- Born: Ponca City, Oklahoma, USA
- Spouse: John Slater

Academic background
- Education: B.S., Physics (Minor in Mathematics), 2006, University of Oklahoma Ph.D., Bioengineering, 2011, Rice University

Academic work
- Institutions: University of Delaware

= Emily S. Day =

American biomedical engineer

Emily S. Day is an American biomedical engineer. She is an associate professor at the University of Delaware where her research team engineers nanoparticles to enable high precision therapy of diseases including cancers, blood disorders, and maternal/fetal health complications.

==Early life and education==
Day was born and raised in Ponca City, Oklahoma. She earned her Bachelor of Science degree in Physics, with a minor in Mathematics, from the University of Oklahoma before completing her PhD in Bioengineering from Rice University. She then earned a Postdoctoral Fellowship at Northwestern University.

==Career==
Upon completing her postdoctoral fellowship at Northwestern, Day became an assistant professor of Biomedical Engineering at the University of Delaware. There, she leads the Day Lab, which seeks to transform disease management through the development of nanomedicines. Her group has made substantial contributions to the fields of photothermal therapy and gene regulation. In photothermal therapy, nanoparticles delivered into tumors are excited with externally-applied near-infrared light, causing the nanoparticles to produce heat sufficient to destroy the cancer cells.
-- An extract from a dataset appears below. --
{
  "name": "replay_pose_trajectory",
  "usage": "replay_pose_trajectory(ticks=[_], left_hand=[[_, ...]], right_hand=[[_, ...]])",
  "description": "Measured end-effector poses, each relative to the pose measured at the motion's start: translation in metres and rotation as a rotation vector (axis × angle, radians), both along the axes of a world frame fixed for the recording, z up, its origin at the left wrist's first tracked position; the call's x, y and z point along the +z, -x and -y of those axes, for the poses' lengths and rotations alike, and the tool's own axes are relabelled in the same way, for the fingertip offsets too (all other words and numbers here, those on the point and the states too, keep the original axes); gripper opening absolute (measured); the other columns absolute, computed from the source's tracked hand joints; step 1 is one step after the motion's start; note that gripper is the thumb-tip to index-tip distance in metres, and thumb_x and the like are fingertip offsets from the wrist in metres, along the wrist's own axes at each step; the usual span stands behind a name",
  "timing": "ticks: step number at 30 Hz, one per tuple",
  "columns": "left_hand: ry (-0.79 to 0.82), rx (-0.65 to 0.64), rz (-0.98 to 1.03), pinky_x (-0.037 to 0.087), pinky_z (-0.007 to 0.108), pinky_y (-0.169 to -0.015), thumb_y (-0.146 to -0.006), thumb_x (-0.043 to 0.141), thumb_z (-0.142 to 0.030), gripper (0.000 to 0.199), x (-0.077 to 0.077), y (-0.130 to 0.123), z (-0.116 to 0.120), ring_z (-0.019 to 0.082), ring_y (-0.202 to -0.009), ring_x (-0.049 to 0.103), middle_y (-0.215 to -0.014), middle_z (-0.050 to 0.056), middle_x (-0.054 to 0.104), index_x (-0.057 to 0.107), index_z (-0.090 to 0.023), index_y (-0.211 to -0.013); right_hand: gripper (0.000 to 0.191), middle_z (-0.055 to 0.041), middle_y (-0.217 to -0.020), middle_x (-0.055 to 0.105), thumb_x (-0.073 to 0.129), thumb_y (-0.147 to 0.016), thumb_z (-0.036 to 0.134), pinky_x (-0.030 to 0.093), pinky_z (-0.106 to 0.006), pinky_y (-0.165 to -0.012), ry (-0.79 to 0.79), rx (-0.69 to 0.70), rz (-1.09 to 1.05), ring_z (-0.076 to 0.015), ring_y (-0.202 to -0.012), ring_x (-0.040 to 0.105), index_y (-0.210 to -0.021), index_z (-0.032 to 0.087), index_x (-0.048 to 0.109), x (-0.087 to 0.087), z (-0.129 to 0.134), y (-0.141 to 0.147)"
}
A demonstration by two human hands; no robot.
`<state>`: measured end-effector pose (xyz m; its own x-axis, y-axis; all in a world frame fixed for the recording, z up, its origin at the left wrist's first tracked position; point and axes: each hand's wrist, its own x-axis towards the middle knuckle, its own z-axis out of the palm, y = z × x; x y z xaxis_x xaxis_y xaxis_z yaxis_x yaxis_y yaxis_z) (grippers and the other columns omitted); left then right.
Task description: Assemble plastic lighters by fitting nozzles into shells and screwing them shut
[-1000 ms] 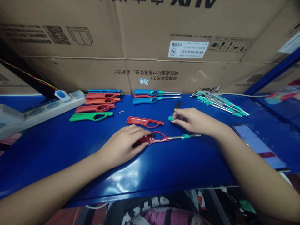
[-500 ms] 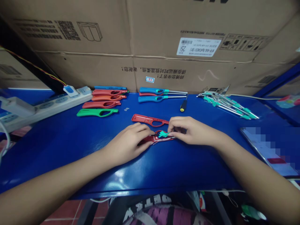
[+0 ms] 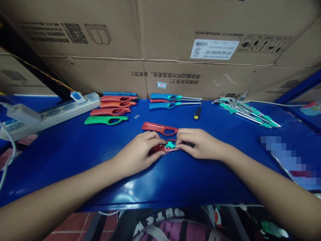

The goal of gene regulation is to "modulate the expression of the genes that drive the cancer growth." In addition to developing ribonucleic acid (RNA) nanocarriers that enable RNA interference-mediated gene regulation, Day and her team have developed antibody-nanoparticle conjugates that can regulate cancer cell signaling by binding to cancer cell-specific transmembrane receptors and blocking their interaction with extracellular ligands. These antibody-nanoparticle conjugates are more effective than freely delivered antibodies, which Day and her team attribute to multivalent binding (the ability of the antibody-nanoparticle conjugates to engage multiple receptors simultaneously).

Day has received numerous grants to support her research, including a National Science Foundation CAREER award and a National Institutes of Health R35 award. Day's notable accolades include the 2018 Gerard J. Mangone Young Scholars Award from the University of Delaware Francis Alison Society and the Rita Schaffer Young Investigator Award from the Biomedical Engineering Society. In recognition of her academic accomplishments, Day was selected to participate in the National Academy of Engineering’s U.S. Frontiers of Engineering symposium.

During the COVID-19 pandemic in North America, Day was promoted from assistant professor to associate professor with tenure. In 2022, she was elected a Fellow of the American Institute for Medical and Biological Engineering for "developing engineered nanoparticles that are transforming basic science and translational medicine and exemplary service greatly increasing DEI in STEM."

Day has received additional recognition for her scholarly contributions beyond her early-career awards. In 2022, she received the University of Delaware's Mid-Career Faculty Excellence in Scholarship Award and was named an Emerging Investigator by the journal Biomaterials Science. She also received the 2020 Michael Bowman Biomedical Engineering Innovation Award and was named an Emerging Investigator by the Journal of Materials Chemistry B that same year.

== Research ==
Day has had a advanced field of nanoparticle mediated photothermal therapy (PTT) for cancer treatments. Her research mainly focuses on engineering nanostructures that selectively accumulate in tumors can convert near infrared light into localized heat. That enables higher targeted tumors while minimizing damage surrounding healthy tissue. Day's work is designed to multifunction nanoplatforms that combine photothermal therapy with therapeutic strategies, such as chemotherapy, immunotherapy, gene regulation and enhance anti-tumor efficacy. Her studies demonstrate how certain materials, nanoshells, nanorods and more, optimized light adsorption in the NIR region, where the tissue is the greatest. Additionally, the importance of her research highlights nanoparticle surface functionalization through gold-thoil chemistry. All together Day's contribution. has helped establish gold nanoparticle mediated photothermal therapy. That promises a platform for precision for nanomedicine and cancer treatment strategies.

One of her more recent publications in 2020 on Nanoparticle-mediated co-delivery of Notch- 1 antibodies and ABT- touches on triple-negative breast cancer therapies remaining elusive due to TNBC cells lacking expression of the three most common receptors seen on other subtypes of breast cancer. In the publication she discusses how her team and her exploited TNBC cells overexpression of Notch-1 receptors and Bcl-2 anti-apoptotic proteins in order to provide an effective new targeted therapy.

==Personal life==
Day is married to John Hundley Slater, a fellow Associate Professor of Biomedical Engineering at the University of Delaware.